What next? One of the questions that arise from the Buttner et al.3 studies is whether PHC and/or QCR1 function as receptors for selected BCL-2 family members such as BAX. This seems unlikely as both proteins are localized to the inner mitochondrial membrane, and all BCL-2 family members are thought to be localized only to the outer membrane. Moreover, Ybh3p is localized to the outer membrane whereas its interactors Mir1p and Cor1p are localized to the inner membrane. Of note, it was recently demonstrated that mitochondrial carrier homolog 2 (MTCH2), a protein related to the mitochondrial carrier protein family and thus expected to localize to the inner membrane, is localized to the outer membrane and functions as a tBID receptor required for Fas-induced liver apoptosis.6 Thus, it is possible that PHC/Mir1p and/or QCR1/Cor1p also localize to the outer membrane. The other, perhaps more likely, possibility is that their activity in the inner membrane indirectly facilitates the mitochondrial targeting of selected BCL-2 proteins such as Ybh3p and BAX. This later possibility is extremely attractive as it suggests that the metabolic state of the mitochondria (which may affect the lipid composition of the outer membrane) may affect the susceptibility to apoptotic inducers. Another question that arises is whether the interaction of BCL-2 family members with resident mitochondrial proteins such as the one between Ybh3p and either Mir1p or Cor1p affects the activity of the later ones (e.g., phosphate transport in the case of Mir1p)? If this is indeed the case then perhaps modulating the activity of these proteins also contributes to MOMP regulation.

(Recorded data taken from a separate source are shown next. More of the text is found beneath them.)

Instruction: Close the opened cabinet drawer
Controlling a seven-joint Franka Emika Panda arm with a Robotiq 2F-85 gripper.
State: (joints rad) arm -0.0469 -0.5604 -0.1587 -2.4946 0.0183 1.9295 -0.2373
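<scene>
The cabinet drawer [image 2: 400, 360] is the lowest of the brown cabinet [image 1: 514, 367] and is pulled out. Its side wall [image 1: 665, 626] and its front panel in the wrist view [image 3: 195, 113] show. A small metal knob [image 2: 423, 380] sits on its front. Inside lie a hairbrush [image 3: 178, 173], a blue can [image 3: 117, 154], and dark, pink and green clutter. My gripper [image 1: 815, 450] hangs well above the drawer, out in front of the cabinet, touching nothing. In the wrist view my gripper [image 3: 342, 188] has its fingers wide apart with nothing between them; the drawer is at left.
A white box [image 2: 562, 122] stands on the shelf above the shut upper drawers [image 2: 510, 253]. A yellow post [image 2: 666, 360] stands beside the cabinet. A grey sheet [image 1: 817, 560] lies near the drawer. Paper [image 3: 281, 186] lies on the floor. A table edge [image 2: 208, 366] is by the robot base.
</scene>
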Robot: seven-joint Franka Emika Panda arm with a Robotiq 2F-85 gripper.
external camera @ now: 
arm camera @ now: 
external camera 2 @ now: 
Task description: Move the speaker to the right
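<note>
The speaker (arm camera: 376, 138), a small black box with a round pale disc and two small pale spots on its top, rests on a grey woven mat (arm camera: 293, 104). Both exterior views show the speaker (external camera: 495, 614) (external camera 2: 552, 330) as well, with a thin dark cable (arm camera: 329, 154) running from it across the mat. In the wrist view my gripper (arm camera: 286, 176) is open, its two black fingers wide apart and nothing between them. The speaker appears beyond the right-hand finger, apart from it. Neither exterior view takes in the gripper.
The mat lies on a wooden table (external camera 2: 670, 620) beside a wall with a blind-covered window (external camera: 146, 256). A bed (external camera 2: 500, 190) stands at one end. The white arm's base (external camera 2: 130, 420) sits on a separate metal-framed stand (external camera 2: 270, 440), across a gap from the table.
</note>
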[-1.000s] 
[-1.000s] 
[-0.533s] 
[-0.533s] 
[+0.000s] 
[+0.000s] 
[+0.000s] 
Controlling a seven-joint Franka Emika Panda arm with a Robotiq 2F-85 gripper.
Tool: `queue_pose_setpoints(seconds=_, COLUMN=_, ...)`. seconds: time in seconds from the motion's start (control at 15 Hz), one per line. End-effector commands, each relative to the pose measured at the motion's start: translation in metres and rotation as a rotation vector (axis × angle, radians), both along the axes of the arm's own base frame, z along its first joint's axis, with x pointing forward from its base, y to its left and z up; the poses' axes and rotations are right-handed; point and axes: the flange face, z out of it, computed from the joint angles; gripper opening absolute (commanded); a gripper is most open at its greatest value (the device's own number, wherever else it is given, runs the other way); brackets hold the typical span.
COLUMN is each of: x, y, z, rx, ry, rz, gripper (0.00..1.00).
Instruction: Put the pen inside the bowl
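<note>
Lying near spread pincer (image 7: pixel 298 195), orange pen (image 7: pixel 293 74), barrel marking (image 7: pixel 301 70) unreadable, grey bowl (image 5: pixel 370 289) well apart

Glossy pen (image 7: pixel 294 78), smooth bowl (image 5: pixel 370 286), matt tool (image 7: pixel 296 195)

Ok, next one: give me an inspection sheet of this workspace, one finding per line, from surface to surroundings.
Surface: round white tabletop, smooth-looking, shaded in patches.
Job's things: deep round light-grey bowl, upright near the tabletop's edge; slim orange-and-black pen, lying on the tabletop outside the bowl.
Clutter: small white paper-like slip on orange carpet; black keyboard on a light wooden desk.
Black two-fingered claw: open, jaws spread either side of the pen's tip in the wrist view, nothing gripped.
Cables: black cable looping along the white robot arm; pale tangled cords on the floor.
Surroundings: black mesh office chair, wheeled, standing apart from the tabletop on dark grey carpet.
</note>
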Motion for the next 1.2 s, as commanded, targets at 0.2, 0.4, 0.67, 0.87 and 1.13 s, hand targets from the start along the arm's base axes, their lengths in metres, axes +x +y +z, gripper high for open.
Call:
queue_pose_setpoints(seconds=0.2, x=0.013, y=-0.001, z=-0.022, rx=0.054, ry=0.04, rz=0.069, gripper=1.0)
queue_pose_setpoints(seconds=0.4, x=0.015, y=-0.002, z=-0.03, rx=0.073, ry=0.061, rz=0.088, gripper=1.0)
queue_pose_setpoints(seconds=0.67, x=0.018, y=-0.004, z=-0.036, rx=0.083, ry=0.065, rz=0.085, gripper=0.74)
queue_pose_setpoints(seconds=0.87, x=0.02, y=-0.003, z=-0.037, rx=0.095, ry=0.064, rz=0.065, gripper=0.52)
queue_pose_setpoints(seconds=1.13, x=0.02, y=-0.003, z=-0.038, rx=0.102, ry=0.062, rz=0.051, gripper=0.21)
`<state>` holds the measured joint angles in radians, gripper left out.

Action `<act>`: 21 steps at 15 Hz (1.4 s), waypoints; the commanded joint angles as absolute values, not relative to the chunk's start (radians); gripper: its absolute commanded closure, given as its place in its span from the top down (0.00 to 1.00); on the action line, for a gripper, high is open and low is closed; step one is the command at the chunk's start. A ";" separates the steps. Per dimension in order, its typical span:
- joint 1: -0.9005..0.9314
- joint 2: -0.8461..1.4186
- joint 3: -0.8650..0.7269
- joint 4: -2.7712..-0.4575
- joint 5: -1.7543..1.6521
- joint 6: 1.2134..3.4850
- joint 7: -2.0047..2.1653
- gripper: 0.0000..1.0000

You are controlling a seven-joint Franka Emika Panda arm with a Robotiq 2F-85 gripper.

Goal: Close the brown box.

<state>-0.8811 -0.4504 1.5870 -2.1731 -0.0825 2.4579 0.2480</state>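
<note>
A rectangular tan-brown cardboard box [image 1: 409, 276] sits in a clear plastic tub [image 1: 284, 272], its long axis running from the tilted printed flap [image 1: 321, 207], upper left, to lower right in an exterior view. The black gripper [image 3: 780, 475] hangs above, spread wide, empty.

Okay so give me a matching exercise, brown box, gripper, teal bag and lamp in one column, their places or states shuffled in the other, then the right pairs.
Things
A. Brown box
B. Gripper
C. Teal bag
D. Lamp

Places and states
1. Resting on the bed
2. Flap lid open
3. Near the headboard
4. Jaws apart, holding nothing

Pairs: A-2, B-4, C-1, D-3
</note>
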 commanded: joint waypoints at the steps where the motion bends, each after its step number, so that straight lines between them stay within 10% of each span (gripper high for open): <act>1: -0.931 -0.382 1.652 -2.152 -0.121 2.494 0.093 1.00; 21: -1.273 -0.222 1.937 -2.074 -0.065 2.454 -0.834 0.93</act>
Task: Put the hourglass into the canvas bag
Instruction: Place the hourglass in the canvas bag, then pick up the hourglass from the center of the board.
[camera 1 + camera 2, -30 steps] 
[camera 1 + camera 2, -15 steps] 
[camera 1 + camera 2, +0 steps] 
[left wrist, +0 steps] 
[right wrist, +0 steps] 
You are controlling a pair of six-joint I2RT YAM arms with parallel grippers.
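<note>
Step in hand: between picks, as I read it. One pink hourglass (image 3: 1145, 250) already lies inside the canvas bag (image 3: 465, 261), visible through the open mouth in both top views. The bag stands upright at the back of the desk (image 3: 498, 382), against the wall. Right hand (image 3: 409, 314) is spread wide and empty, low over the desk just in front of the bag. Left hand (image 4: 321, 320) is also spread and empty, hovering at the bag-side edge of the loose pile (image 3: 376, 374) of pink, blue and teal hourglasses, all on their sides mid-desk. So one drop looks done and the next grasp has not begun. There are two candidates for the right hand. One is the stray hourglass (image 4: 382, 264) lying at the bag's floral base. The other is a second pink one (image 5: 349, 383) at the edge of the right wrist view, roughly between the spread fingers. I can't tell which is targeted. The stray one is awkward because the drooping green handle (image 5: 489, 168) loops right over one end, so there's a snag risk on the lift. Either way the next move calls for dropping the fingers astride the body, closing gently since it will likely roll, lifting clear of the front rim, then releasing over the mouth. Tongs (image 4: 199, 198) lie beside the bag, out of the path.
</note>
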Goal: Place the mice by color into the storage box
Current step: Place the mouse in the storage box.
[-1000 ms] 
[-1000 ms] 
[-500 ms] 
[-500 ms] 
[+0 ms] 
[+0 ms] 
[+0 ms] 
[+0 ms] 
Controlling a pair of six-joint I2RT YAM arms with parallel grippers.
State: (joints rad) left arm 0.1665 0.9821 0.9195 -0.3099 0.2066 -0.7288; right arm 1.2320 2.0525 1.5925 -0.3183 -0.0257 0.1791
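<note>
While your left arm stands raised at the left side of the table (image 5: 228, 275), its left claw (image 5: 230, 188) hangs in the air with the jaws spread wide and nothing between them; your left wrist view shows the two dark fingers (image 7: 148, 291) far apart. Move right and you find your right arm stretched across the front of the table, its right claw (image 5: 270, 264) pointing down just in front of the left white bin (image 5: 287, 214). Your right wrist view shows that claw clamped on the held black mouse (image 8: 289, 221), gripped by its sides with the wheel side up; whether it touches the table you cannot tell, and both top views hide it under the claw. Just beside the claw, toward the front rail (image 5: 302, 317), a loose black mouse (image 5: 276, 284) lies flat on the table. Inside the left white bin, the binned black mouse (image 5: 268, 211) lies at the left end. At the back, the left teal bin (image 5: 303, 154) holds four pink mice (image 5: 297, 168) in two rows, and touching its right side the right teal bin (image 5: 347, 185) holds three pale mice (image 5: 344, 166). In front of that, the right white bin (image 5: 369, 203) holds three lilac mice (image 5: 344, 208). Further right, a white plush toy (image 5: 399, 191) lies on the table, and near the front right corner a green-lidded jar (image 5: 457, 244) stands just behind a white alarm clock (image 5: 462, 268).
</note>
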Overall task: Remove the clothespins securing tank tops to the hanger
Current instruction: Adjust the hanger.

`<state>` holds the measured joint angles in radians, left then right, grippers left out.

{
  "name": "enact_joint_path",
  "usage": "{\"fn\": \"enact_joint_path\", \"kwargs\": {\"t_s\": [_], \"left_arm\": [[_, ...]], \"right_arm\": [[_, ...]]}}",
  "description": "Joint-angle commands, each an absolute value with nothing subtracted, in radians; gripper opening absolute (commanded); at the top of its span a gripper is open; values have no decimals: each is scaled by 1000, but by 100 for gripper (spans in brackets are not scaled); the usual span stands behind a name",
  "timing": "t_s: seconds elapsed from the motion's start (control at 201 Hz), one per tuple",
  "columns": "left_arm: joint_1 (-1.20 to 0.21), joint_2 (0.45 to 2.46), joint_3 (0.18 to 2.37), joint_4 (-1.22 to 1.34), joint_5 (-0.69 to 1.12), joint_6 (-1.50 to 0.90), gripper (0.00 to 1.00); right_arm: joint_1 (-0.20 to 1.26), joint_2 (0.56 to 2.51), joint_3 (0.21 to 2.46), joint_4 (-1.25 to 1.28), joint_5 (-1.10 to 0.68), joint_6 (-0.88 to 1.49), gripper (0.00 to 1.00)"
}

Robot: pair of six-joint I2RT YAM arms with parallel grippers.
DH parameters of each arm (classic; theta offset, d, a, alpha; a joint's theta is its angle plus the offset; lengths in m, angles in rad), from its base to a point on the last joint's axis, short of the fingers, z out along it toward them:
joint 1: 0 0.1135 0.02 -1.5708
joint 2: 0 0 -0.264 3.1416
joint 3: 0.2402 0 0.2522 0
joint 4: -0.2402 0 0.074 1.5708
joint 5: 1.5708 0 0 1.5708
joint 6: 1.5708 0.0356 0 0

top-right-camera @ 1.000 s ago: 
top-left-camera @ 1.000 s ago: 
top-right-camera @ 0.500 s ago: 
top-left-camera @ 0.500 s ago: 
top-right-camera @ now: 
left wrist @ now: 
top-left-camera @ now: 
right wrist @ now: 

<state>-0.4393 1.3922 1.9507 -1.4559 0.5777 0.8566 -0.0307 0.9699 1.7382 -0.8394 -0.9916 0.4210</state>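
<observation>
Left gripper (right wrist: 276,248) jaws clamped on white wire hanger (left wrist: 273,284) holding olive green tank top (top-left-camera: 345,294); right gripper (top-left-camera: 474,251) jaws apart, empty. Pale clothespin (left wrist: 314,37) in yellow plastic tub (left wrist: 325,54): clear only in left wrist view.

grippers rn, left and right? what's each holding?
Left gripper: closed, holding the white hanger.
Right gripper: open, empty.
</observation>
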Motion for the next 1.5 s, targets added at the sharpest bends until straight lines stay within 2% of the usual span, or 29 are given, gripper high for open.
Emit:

Does the yeast S. cerevisiae hold additional ‘hidden jewels' that can help us in better understanding MOMP regulation? One of the powers of yeast is genetic screens, and Ybh3p can be used to screen for mutations that will either suppress or enhance its lethal effects. The studies recently published by Buttner et al.3 suggest that yeast have not yet said their last word and may reappear in the future with new ‘rescues' to the MOMP puzzle.